Problem details: Given the records below, would you repeat exactly the lines that begin at the one containing "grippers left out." and end at the one containing "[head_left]", inclusive?

Given records:
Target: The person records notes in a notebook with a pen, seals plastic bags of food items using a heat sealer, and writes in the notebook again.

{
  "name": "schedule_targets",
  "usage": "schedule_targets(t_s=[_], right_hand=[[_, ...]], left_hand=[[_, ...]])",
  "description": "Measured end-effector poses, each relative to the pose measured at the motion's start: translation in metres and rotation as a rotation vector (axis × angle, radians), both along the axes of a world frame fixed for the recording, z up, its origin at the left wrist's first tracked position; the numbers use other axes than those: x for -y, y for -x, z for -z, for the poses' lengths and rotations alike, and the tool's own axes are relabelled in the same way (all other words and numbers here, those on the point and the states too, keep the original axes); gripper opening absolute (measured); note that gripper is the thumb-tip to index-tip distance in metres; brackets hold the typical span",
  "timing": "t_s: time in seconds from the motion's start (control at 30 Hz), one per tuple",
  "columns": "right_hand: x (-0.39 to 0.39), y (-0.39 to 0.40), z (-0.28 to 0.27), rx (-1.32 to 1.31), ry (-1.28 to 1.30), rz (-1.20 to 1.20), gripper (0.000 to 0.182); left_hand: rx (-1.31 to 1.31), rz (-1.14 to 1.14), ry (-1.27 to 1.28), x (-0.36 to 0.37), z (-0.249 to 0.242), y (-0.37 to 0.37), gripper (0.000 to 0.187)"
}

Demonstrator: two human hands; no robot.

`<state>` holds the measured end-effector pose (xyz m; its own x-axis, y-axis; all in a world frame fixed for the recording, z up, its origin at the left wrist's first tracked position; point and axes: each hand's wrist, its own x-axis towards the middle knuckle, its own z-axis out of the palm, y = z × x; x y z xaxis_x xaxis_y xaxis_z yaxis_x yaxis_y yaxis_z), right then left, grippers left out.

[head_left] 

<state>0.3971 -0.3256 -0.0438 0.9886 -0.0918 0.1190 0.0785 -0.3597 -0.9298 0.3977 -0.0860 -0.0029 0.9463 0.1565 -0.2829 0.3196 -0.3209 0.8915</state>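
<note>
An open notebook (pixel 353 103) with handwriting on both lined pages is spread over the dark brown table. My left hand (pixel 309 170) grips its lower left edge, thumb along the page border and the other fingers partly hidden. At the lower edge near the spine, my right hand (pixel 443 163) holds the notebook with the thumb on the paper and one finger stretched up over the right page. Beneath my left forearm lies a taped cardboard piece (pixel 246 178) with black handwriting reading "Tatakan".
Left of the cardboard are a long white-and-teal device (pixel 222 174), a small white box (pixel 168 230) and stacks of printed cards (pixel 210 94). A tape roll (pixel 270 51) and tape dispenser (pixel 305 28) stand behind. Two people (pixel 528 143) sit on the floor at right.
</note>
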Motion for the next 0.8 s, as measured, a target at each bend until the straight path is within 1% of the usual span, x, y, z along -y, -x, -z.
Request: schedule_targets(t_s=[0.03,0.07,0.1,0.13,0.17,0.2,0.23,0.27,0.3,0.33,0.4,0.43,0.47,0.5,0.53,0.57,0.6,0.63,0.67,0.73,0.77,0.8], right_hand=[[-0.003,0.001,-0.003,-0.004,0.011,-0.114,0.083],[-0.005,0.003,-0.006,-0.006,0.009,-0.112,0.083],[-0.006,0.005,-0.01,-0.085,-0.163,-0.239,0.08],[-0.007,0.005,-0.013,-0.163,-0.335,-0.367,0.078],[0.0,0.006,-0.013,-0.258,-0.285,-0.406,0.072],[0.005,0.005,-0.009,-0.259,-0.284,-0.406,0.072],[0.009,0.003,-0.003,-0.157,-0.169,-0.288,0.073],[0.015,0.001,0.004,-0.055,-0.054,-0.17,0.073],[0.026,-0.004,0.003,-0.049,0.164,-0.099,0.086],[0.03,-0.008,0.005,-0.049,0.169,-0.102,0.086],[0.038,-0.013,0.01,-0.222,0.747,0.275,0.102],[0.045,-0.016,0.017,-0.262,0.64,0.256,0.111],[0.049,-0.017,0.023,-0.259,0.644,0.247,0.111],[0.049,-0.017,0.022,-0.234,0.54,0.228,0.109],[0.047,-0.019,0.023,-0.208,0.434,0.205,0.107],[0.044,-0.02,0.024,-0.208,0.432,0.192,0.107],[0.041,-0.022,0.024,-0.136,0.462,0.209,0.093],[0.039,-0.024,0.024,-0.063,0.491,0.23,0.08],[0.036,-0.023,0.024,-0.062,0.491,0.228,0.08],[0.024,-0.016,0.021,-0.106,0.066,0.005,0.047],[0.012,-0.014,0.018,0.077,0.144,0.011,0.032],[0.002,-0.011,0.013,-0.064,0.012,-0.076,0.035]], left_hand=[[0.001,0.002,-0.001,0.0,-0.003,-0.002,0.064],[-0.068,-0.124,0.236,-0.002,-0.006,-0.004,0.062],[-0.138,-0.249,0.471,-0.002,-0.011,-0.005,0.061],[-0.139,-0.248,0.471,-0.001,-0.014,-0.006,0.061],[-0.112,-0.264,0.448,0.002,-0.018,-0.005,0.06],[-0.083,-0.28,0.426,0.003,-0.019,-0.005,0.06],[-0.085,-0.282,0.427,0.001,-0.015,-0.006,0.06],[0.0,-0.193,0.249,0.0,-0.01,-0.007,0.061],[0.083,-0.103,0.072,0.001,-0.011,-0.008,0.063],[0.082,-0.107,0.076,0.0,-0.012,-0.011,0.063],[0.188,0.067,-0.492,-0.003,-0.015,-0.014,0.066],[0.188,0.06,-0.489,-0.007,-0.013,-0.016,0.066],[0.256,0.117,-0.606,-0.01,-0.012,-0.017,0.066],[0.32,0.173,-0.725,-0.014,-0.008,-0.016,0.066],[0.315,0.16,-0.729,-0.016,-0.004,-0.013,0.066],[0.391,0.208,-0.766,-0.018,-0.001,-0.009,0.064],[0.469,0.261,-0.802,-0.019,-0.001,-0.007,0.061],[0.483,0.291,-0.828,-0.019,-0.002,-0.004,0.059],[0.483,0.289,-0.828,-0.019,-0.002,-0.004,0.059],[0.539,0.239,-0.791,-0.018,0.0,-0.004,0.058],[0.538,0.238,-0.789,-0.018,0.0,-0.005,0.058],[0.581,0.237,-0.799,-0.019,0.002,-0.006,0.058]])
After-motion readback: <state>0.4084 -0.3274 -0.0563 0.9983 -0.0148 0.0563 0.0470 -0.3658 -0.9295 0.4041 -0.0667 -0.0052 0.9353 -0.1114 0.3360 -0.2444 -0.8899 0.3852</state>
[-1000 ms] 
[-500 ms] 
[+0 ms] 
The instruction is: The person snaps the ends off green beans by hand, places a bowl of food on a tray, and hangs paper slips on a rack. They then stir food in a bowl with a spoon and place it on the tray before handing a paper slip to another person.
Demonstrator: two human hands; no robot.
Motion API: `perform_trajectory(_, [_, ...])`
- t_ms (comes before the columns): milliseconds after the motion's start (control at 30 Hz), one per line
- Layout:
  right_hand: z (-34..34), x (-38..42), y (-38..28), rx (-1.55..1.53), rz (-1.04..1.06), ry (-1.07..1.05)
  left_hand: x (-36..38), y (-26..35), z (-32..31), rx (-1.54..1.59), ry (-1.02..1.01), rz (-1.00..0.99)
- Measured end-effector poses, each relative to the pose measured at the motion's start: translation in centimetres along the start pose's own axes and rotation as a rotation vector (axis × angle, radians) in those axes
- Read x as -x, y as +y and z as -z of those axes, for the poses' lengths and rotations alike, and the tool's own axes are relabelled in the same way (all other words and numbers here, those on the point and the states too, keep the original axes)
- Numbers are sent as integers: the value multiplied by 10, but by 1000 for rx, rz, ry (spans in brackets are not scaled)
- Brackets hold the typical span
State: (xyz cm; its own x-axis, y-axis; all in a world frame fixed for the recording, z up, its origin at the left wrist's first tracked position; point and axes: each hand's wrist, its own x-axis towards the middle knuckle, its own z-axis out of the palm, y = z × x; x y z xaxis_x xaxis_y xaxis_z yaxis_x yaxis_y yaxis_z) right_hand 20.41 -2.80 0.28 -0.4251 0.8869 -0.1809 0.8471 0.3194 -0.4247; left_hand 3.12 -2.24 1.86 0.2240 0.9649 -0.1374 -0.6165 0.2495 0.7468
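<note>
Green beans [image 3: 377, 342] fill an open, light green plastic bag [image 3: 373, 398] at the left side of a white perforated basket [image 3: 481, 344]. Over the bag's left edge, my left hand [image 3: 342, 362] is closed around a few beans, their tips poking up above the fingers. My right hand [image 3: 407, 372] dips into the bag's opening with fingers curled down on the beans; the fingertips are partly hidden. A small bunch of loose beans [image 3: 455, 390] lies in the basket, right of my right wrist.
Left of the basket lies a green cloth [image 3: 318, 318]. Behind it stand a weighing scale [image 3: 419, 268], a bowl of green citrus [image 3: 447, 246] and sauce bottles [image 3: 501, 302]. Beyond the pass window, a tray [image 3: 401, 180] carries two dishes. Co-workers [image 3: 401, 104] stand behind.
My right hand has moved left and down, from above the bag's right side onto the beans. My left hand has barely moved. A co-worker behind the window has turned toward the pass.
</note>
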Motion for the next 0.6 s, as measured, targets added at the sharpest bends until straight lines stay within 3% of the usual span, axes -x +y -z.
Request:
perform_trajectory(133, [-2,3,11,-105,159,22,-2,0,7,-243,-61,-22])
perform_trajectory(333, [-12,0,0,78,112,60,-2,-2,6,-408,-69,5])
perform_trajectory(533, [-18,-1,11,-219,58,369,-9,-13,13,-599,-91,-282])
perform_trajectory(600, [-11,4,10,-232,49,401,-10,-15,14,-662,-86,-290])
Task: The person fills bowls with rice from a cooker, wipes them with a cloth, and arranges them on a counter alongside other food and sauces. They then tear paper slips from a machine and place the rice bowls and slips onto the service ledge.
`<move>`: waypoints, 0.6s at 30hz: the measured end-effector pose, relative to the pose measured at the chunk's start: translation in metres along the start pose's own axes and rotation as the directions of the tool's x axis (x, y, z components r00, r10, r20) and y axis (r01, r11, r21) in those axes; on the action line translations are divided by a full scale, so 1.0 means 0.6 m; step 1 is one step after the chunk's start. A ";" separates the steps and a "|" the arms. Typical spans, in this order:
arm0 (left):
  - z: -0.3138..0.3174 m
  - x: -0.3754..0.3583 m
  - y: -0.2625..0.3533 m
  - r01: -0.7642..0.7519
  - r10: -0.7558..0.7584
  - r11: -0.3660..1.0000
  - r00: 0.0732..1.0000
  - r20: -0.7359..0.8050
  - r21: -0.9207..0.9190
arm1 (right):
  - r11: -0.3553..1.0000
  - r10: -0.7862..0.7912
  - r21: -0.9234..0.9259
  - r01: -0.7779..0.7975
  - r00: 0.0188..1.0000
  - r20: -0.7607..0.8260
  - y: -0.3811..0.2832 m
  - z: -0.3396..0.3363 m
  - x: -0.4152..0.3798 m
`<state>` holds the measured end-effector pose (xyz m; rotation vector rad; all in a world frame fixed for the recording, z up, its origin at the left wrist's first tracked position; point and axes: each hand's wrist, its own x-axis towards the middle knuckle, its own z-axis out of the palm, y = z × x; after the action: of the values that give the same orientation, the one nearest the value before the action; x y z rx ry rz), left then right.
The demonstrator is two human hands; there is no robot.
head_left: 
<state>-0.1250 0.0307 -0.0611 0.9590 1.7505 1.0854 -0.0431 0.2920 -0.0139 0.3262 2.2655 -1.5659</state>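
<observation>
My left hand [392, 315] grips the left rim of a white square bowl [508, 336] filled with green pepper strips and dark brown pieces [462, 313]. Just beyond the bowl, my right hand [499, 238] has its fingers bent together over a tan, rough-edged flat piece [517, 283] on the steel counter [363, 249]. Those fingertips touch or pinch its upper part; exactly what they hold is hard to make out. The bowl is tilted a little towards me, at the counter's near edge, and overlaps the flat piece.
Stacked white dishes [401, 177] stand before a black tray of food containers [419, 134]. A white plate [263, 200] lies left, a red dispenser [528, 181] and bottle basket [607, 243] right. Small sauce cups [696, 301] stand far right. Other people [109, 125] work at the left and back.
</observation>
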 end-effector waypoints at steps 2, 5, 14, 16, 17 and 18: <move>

Solved exercise:
`<state>` holds the measured end-effector pose (xyz m; its own x-axis, y-axis; all in a world frame fixed for the recording, z up, its origin at the left wrist's first tracked position; point and axes: each hand's wrist, its own x-axis towards the middle knuckle, its own z-axis out of the palm, y = z × x; x y z xaxis_x xaxis_y xaxis_z yaxis_x yaxis_y yaxis_z), right then left, grippers left out.

[head_left] 

The response has been given in full.